• Problem requirements:
Output only the lines below from the one containing "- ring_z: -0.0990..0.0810" to the one containing "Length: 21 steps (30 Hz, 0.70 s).", exactly as written, both ends kept.

• Dataset extract:
————

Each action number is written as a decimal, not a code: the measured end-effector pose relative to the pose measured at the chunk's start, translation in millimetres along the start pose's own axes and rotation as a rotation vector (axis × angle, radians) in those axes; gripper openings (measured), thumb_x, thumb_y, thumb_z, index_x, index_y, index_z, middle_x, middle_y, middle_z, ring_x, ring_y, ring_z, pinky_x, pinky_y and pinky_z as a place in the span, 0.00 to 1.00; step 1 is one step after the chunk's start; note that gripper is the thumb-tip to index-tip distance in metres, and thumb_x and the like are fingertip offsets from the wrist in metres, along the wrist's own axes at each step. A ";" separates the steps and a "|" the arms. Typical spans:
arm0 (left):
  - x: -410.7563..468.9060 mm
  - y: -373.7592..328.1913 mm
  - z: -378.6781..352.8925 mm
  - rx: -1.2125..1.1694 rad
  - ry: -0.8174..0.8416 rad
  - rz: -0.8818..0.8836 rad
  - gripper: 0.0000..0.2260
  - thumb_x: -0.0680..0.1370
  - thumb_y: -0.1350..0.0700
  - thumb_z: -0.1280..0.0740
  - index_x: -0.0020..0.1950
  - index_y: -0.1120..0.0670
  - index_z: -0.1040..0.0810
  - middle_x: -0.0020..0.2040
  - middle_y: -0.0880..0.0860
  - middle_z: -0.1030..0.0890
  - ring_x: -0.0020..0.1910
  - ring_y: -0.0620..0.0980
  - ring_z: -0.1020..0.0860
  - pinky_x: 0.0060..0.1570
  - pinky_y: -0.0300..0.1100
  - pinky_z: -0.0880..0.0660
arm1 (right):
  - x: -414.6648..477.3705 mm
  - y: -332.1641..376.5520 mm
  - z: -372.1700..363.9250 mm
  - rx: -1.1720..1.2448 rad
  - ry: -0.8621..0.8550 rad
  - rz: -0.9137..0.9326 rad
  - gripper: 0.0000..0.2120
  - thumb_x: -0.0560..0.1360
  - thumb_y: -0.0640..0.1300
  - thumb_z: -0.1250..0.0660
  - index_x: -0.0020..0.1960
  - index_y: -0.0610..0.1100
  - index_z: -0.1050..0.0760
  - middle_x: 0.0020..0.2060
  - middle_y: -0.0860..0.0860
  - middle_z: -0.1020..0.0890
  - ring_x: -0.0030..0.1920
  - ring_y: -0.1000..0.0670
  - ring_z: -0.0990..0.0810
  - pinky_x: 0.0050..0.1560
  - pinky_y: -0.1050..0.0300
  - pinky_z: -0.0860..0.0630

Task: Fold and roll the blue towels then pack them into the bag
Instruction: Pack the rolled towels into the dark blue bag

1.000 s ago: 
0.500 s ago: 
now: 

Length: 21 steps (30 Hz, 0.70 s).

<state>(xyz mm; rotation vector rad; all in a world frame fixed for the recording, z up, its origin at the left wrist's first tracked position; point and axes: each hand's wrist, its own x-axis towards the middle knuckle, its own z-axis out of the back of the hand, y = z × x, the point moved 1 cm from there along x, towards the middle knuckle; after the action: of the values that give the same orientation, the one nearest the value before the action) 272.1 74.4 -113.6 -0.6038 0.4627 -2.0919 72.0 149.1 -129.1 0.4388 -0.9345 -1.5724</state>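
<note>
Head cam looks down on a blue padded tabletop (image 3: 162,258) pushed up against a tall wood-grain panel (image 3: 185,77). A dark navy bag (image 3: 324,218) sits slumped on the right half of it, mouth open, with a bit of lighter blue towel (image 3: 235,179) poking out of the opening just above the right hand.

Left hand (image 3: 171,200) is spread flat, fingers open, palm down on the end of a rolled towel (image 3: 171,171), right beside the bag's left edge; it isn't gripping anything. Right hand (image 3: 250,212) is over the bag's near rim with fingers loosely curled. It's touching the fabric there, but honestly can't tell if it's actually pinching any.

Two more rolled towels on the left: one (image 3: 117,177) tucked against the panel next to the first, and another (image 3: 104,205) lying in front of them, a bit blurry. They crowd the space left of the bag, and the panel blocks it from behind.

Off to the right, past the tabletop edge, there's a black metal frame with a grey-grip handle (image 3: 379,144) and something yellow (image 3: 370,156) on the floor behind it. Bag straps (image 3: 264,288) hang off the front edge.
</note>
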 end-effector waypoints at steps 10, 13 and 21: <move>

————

• Answer to this task:
  - ring_z: -0.0990..0.0810
  - pinky_x: 0.0050..0.1560
  - pinky_y: -0.1050..0.0300
  - pinky_z: -0.0860..0.0630

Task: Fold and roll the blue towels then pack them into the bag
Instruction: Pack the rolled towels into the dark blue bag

1.000 s ago: 
0.500 s ago: 
now: 

Length: 21 steps (30 Hz, 0.70 s).

The required output is now complete.